Alcoolisme : l’exaspération des pro-baclofène
24 février 2014 2014-02-24 13:36Alcoolisme : l’exaspération des pro-baclofène
C’est un « coup de gueule » doublé d’un coup de semonce. L’opération a commencé aujourd’hui sur les ondes d’Europe1. Elle devrait se poursuivre ici et là sur d’autres médias dans les jours qui viennent. Celles et ceux qui suivent l’affaire du baclofène en connaissent la trame. Ils savent aussi que c’est une longue affaire, une affaire lassante (on trouvera ici la somme des billets de ce blog qui lui ont été consacrés).
Urgence absolue
Une nouvelle fois donc, dans les médias, des médecins prescripteurs, des responsables associatifs et des alcooliques qui disent être revenus de l’enfer. Chacun à sa manière témoigne et revendique. Témoigne des vertus de cette spécialité pharmaceutique et revendique que ses indications soient élargies à la prise en charge des malades alcooliques. On entendra ici les propos mesurés de Samuel Blaise, porte-parole de l’association Aube Baclofène et de l’association baclofene.org
Les prescriptions hors AMM ont, en France, atteint spontanément des volumes considérables. Mis en œuvre fort tardivement les deux essais cliniques en cours ne donneront pas de résultats utilisables avant longtemps. Face à ce phénomène sans précédent l’Agence nationale de sécurité du médicament (Ansm) semble ne pas prendre la mesure de cette affaire de santé publique. Ou ne pas vouloir la prendre. Et dans tous les cas prendre un temps qui semble incompatible avec ceux qui ont ici un sentiment d’urgence absolue.
Atermoiements
Comment comprendre ? Début juin 2013 Dominique Maraninchi, directeur général de l’Ansm annonçait publiquement la mise en œuvre dans les meilleurs délais d’une « Recommandation Temporaire d’Utilisation » (RTU) du baclofène dans l’addiction à l’alcool. Cette RTU était alors une affaire de quelques semaines. Puis vinrent quelques atermoiements. Puis d’autres. Fin décembre on nous assurait, de très bonne source, que c’était sur le point d’être réglé. Et voici que l’on parle à nouveau de nouveaux délais, incompressibles. Pendant ce temps l’Ansm se tait. Pour ne pas parler du ministère de la Santé qui semble, officiellement du moins, comme étranger à ce dossier.
Tribune print
« Je pense que l’on fait peu de cas de la vie des malades alcooliques. La RTU avait été promise pour septembre 2013. Aujourd’hui, soit presque six mois plus tard, cela signifie que 30.000 vies auraient pu être épargnées si on avait autorisé le baclofène », estime le Dr Renaud de Beaurepaire, l’un des principaux promoteurs de cette spécialité. Ce dernier va très bientôt, avec le Pr Bernard Granger, publier un communiqué de presse que l’on trouvera sur le web. Si tout va bien il sera suivi par une tribune print et vespérale signée par plusieurs noms connus du corps médical.

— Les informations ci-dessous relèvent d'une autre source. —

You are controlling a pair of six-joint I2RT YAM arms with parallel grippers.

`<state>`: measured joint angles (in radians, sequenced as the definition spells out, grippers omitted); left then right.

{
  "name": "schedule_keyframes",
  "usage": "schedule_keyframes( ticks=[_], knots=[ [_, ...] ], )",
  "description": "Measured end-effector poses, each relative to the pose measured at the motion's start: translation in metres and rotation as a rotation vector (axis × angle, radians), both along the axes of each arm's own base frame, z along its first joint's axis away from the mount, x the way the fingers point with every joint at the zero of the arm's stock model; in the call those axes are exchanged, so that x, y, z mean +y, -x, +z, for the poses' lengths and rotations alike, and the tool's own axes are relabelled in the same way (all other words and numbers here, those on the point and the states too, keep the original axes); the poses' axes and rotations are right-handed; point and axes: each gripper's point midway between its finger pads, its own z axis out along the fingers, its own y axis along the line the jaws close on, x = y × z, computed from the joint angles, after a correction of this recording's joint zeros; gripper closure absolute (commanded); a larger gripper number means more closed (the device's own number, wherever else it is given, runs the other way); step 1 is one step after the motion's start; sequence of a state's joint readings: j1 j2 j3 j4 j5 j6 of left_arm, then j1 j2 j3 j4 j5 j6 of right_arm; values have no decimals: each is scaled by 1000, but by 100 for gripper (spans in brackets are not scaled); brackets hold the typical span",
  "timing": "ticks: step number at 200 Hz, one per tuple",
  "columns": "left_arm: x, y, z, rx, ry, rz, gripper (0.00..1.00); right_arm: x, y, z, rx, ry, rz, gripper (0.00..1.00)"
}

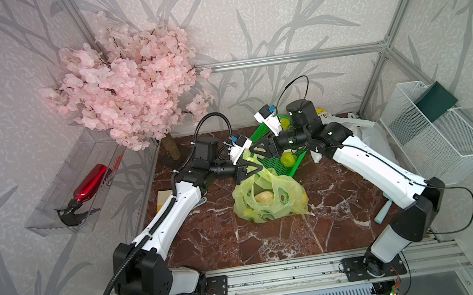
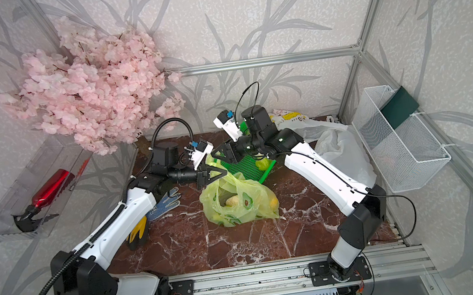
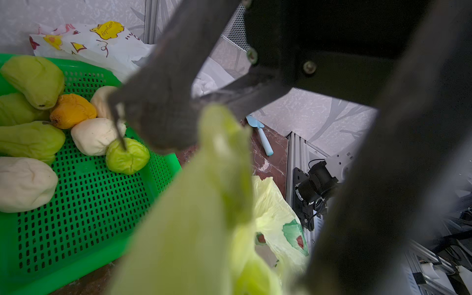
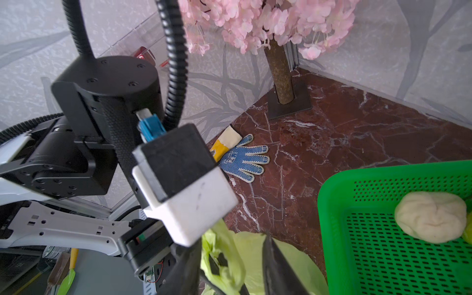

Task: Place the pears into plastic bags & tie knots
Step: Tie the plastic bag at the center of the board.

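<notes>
A translucent yellow-green plastic bag [image 1: 270,199] [image 2: 236,201] sits mid-table with a cream pear [image 1: 263,196] showing inside. My left gripper [image 1: 258,169] [image 2: 223,173] is shut on one handle and holds it up. My right gripper [image 1: 255,149] [image 4: 232,255] faces it just behind. Its fingers [image 3: 158,102] stand apart with bag plastic between them. Several green, cream and orange pears [image 3: 94,136] lie in the green perforated basket [image 3: 89,217] [image 1: 268,165]. White printed bags [image 1: 364,134] [image 3: 102,43] lie crumpled at the back right. No knot shows.
Pink blossom tree [image 1: 126,76], its trunk [image 4: 281,76] in the back-left corner. Blue-dotted glove [image 2: 165,205] and yellow glove [image 2: 138,232] under the left arm. Blue trowel [image 3: 263,138] by the right arm. White wire basket [image 1: 431,128] on the right wall, clear tray with red bottle [image 1: 88,186] on the left.
</notes>
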<state>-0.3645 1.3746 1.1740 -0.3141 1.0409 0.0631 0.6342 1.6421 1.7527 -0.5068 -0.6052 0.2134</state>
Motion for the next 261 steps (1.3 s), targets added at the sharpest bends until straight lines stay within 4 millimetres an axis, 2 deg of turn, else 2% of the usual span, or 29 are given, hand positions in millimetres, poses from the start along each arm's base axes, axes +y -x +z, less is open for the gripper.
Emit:
schedule_keyframes(
  ticks=[13, 28, 85, 119, 180, 190, 212, 233, 246, 261],
  knots=[
    [0, 0, -1, 1, -2, -1, 98, 1, 0, 2, 0, -5, 4, 91],
    [0, 0, -1, 1, -4, 0, 97, 0, -1, 2, -4, -5, 4, 100],
    [5, -1, 3, -1, 9, 30, 91, -17, -5, -9, 10, -1, -28, 100],
    [8, -3, 0, 5, 4, 49, 91, -39, -7, -15, 31, -20, -83, 100],
    [8, -3, -5, 21, 1, 54, 90, -59, 1, -5, 0, -40, -141, 100],
    [8, -3, -6, 23, 0, 54, 93, -63, 4, -2, -10, -41, -150, 100],
    [8, -3, -5, 21, 2, 52, 100, -67, 15, 3, -24, -48, -150, 100],
    [9, -4, -7, 24, -7, 63, 100, -60, 38, 0, -29, -35, -119, 100],
    [10, -6, -8, 28, -14, 74, 100, -53, 60, -9, -25, -19, -85, 100],
    [10, -5, -10, 35, -18, 75, 100, -45, 86, -30, 3, 11, -47, 100]
  ],
)
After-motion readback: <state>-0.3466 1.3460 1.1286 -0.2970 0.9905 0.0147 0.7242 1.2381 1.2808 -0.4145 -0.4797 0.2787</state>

On y parlera d’une « révolution médicale en route » dans le traitement de l’alcoolo-dépendance. D’une découverte due au Dr Olivier Ameisen, aujourd’hui disparu. D’une découverte qui « doit être enfin reconnue par les autorités de santé pour que chaque malade alcoolo-dépendant puisse bénéficier de ce traitement peu onéreux ». On y redira aussi que « depuis 2008 plusieurs milliers de malades alcooliques se sont libérés de leur addiction ».
Exaspération
Cette tribune mandarinale redira enfin que chaque jour de retard équivaut à 130 morts prématurées supplémentaires (1). Peut-être y a-t-il ici quelques exagérations, comme une forme de sacralisation qui peut sembler outrancière à des praticiens extérieurs au sujet. Peut-être ne faut-il pas tenir compte des hypothèses complotistes nourries par les pro-baclofène et visant un futur et coûteux concurrent du baclofène générique.
Mais peut-être la puissance publique devrait-elle prendre garde aux possibles conséquences de l’exaspération de ces malades qui ont vu la mort-alcool dans les yeux – des affranchis qui pensent devoir la vie à un produit que l’on refuse à d’autres. Dire vrai il y a ici, dans cette absence de communication, quelque chose de difficilement concevable. Et sans doute, bientôt, de difficilement supportable.